== Segment start ==

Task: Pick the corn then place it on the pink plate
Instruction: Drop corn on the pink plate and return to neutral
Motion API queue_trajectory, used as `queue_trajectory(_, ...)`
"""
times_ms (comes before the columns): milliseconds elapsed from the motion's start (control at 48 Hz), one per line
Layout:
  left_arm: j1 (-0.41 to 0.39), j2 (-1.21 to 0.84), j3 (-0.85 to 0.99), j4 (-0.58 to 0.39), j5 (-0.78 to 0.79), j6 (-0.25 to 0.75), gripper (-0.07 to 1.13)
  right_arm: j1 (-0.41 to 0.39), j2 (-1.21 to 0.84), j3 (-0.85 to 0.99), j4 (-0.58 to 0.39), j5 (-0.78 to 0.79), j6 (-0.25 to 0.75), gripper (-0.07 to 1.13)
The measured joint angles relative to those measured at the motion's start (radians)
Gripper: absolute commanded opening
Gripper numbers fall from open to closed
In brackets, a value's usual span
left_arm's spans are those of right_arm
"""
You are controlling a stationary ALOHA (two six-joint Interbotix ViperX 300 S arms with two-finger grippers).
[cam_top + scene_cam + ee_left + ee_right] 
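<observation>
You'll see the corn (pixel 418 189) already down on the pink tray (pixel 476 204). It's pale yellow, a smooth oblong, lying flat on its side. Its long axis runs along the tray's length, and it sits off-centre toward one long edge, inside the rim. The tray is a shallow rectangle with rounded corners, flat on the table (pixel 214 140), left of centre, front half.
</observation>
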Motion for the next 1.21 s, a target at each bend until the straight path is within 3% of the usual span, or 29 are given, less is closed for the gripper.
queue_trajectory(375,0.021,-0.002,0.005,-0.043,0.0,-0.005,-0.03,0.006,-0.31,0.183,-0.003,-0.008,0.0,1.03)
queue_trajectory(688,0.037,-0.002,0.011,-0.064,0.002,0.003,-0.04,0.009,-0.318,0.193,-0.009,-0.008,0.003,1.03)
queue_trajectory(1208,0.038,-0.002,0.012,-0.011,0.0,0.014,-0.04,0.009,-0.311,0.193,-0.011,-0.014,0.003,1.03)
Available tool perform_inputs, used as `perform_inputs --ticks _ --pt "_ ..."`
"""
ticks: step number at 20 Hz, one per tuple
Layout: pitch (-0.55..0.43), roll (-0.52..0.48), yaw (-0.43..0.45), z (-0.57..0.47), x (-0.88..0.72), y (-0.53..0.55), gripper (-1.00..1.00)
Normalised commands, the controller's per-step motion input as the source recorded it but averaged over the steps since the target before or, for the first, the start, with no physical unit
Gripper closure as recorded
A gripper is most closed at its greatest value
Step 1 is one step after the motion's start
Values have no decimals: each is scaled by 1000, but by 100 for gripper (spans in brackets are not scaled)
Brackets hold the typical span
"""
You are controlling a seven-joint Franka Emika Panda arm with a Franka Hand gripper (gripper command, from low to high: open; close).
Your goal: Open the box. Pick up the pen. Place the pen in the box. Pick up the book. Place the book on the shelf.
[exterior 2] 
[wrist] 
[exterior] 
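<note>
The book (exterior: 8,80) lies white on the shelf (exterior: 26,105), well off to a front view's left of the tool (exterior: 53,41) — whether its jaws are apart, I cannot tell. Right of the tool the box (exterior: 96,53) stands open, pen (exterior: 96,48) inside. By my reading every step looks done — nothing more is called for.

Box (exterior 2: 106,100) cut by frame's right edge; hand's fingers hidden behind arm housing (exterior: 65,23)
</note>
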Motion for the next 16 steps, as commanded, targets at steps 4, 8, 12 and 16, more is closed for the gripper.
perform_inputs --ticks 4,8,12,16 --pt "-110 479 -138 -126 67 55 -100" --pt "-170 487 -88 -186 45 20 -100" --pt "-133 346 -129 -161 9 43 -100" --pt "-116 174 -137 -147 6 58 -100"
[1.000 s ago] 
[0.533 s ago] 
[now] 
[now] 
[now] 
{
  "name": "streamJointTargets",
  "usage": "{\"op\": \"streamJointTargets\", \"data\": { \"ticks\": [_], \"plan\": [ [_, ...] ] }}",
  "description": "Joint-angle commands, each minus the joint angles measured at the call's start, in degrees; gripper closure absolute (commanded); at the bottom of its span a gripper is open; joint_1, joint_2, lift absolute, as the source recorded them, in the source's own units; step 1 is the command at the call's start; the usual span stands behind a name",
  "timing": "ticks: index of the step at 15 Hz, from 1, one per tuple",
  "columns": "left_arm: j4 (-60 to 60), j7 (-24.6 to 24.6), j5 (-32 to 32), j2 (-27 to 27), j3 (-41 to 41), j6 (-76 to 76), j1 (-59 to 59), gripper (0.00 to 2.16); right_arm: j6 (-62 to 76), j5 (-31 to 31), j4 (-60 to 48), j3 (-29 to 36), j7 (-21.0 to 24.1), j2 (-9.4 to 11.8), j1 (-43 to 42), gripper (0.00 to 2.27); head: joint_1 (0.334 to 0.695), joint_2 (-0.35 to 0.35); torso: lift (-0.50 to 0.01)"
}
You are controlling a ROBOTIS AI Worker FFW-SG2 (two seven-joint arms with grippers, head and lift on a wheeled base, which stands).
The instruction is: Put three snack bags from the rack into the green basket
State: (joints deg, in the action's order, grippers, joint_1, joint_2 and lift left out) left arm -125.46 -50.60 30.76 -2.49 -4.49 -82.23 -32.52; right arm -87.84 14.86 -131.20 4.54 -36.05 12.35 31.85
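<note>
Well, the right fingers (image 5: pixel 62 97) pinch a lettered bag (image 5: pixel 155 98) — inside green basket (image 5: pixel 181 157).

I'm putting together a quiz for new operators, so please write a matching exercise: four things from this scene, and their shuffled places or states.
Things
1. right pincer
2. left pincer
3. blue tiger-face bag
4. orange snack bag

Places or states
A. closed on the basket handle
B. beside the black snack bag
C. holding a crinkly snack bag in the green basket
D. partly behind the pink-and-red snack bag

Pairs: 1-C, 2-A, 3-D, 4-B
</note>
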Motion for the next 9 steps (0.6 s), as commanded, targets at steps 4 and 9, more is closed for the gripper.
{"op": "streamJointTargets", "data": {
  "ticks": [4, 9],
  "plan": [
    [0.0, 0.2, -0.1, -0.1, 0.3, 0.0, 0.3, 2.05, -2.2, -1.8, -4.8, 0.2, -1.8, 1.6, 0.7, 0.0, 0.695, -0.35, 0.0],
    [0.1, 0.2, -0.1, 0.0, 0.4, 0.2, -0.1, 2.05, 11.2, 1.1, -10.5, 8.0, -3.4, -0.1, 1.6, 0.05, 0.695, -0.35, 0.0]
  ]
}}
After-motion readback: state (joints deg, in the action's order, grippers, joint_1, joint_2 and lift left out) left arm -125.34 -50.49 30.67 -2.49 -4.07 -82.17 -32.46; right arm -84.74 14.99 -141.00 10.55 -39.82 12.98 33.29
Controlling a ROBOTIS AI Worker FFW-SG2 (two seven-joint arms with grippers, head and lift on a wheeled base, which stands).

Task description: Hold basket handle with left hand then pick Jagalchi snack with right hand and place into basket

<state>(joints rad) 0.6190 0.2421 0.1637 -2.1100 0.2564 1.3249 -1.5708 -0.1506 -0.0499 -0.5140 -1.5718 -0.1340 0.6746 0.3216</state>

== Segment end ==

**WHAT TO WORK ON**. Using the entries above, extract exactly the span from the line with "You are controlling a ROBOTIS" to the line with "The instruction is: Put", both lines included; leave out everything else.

**WRITTEN SOLUTION**.
You are controlling a ROBOTIS AI Worker FFW-SG2 (two seven-joint arms with grippers, head and lift on a wheeled base, which stands).
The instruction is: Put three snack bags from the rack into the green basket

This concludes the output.